• WHAT YOU NEED TO DO: Down to the last line, the material below should be reproduced exactly.

• GIVEN INFORMATION:
.....
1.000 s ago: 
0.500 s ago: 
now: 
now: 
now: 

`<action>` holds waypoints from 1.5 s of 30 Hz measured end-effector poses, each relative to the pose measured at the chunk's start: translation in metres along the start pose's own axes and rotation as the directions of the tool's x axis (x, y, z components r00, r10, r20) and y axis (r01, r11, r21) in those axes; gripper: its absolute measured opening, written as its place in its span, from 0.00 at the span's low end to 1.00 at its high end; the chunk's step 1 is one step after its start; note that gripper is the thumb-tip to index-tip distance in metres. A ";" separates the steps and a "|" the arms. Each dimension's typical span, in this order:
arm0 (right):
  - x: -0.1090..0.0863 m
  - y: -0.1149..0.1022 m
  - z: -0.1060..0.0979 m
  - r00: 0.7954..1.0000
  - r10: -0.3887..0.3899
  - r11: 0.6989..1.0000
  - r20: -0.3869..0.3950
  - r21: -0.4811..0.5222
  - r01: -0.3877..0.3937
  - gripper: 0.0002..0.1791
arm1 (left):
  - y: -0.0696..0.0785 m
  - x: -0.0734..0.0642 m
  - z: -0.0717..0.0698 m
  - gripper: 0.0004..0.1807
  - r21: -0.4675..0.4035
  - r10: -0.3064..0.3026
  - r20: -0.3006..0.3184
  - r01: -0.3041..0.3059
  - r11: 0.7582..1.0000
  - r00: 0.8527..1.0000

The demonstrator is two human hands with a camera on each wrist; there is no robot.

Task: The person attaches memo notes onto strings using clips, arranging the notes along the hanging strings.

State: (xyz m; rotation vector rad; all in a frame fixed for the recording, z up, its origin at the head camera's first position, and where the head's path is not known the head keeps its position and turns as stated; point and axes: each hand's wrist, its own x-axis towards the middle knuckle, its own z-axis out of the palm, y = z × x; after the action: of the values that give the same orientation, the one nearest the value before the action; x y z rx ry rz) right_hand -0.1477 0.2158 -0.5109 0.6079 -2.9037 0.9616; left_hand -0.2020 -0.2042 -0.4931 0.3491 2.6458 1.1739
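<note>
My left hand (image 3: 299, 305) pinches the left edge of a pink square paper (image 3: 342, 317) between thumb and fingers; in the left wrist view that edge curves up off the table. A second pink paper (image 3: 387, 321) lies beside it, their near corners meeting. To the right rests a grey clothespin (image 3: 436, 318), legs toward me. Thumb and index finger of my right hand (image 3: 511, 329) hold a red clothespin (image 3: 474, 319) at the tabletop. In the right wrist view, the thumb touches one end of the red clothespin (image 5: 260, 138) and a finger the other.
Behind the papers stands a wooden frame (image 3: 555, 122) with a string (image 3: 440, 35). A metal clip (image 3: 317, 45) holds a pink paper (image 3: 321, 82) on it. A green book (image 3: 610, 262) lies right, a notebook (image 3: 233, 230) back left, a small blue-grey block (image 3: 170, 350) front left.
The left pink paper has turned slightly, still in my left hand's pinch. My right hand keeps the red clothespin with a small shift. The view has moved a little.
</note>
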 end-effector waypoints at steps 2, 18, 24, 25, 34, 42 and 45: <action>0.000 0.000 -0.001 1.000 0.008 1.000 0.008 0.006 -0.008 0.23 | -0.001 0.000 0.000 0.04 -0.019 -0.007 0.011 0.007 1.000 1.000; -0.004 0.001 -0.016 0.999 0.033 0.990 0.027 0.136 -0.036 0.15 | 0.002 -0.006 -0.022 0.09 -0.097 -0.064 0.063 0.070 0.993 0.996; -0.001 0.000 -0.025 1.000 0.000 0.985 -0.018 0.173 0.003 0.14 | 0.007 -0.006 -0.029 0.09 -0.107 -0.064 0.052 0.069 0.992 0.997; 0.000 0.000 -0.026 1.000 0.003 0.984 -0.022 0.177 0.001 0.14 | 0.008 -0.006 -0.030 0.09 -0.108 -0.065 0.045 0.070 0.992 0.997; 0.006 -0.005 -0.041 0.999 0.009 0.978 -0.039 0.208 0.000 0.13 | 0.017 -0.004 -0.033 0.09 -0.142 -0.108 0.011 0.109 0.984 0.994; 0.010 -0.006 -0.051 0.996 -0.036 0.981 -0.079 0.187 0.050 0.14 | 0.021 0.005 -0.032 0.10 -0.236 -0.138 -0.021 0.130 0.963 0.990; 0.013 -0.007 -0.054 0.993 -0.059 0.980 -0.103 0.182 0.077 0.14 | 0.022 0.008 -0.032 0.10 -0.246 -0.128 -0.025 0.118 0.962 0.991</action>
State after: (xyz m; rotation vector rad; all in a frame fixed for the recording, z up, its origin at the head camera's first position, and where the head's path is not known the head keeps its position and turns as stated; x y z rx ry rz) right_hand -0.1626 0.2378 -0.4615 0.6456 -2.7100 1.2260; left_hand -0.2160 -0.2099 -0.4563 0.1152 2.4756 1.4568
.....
• PROBLEM SOLUTION:
1.000 s ago: 
0.500 s ago: 
now: 
now: 
now: 

`<action>` holds waypoints from 1.5 s of 30 Hz measured end-effector poses, each relative to the pose measured at the chunk's start: translation in metres along the start pose's own axes and rotation as the directions of the tool's x axis (x, y, z components r00, r10, r20) and y axis (r01, r11, r21) in those axes; gripper: its absolute measured opening, written as its place in its span, from 0.00 at the span's low end to 1.00 at its high end; the chunk's step 1 is one step after its start; note that gripper is the thumb-tip to index-tip distance in metres. A ";" separates the steps and a "|" the arms. Each dimension's typical span, in this order:
arm0 (right):
  - x: -0.1090..0.0863 m
  - y: -0.1149..0.1022 m
  - z: -0.1060..0.0979 m
  - r00: 0.7954..1.0000
  - r10: -0.3887..0.3899
  - r11: 0.6989..1.0000
  - r20: -0.3869..0.3950
  - r21: -0.4811..0.5222
  - r01: -0.3877..0.3937
  - gripper: 0.0002..0.1791
arm1 (left):
  - y: -0.0696..0.0785 m
  - x: -0.0734..0.0642 m
  - z: -0.0717..0.0698 m
  - gripper: 0.0004..0.1807
  - r21: -0.4675..0.4035
  - r10: -0.3064..0.3026
  - r20: -0.3006..0.3184
  - r01: -0.3041..0.3059
  - r11: 0.7582..1.0000
  - r00: 0.8527..1.0000

The demonstrator is two human hands with a camera on each wrist; there is no robot.

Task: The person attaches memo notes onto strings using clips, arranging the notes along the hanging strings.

State: (xyz m; rotation vector rad; all in a frame fixed for the recording, z up, its origin at the head camera's first position, and where the head's path is not known the head keeps its position and turns as stated; point and axes: each hand's wrist, its own x-axis towards the middle knuckle, its own z-axis out of the palm, y = z × x; after the action: of the values that give the same orientation, the one nearest the value before the action; x y z rx ry rz) right_hand -0.1477 0.2158 -0.5109 0.6079 -2.9037 0.9616; left_hand -0.2020 -0.2042 -0.4931 0.3491 2.6458 1.1739
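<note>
My left hand (image 3: 299, 305) pinches the left edge of a pink square paper (image 3: 342, 317) between thumb and fingers; in the left wrist view that edge curves up off the table. A second pink paper (image 3: 387, 321) lies beside it, their near corners meeting. To the right rests a grey clothespin (image 3: 436, 318), legs toward me. Thumb and index finger of my right hand (image 3: 511, 329) hold a red clothespin (image 3: 474, 319) at the tabletop. In the right wrist view, the thumb touches one end of the red clothespin (image 5: 260, 138) and a finger the other.
Behind the papers stands a wooden frame (image 3: 555, 122) with a string (image 3: 440, 35). A metal clip (image 3: 317, 45) holds a pink paper (image 3: 321, 82) on it. A green book (image 3: 610, 262) lies right, a notebook (image 3: 233, 230) back left, a small blue-grey block (image 3: 170, 350) front left.
The left pink paper has turned slightly, still in my left hand's pinch. My right hand keeps the red clothespin with a small shift. The view has moved a little.
</note>
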 end-effector waypoints at steps 2, 18, 24, 25, 34, 42 and 45: <action>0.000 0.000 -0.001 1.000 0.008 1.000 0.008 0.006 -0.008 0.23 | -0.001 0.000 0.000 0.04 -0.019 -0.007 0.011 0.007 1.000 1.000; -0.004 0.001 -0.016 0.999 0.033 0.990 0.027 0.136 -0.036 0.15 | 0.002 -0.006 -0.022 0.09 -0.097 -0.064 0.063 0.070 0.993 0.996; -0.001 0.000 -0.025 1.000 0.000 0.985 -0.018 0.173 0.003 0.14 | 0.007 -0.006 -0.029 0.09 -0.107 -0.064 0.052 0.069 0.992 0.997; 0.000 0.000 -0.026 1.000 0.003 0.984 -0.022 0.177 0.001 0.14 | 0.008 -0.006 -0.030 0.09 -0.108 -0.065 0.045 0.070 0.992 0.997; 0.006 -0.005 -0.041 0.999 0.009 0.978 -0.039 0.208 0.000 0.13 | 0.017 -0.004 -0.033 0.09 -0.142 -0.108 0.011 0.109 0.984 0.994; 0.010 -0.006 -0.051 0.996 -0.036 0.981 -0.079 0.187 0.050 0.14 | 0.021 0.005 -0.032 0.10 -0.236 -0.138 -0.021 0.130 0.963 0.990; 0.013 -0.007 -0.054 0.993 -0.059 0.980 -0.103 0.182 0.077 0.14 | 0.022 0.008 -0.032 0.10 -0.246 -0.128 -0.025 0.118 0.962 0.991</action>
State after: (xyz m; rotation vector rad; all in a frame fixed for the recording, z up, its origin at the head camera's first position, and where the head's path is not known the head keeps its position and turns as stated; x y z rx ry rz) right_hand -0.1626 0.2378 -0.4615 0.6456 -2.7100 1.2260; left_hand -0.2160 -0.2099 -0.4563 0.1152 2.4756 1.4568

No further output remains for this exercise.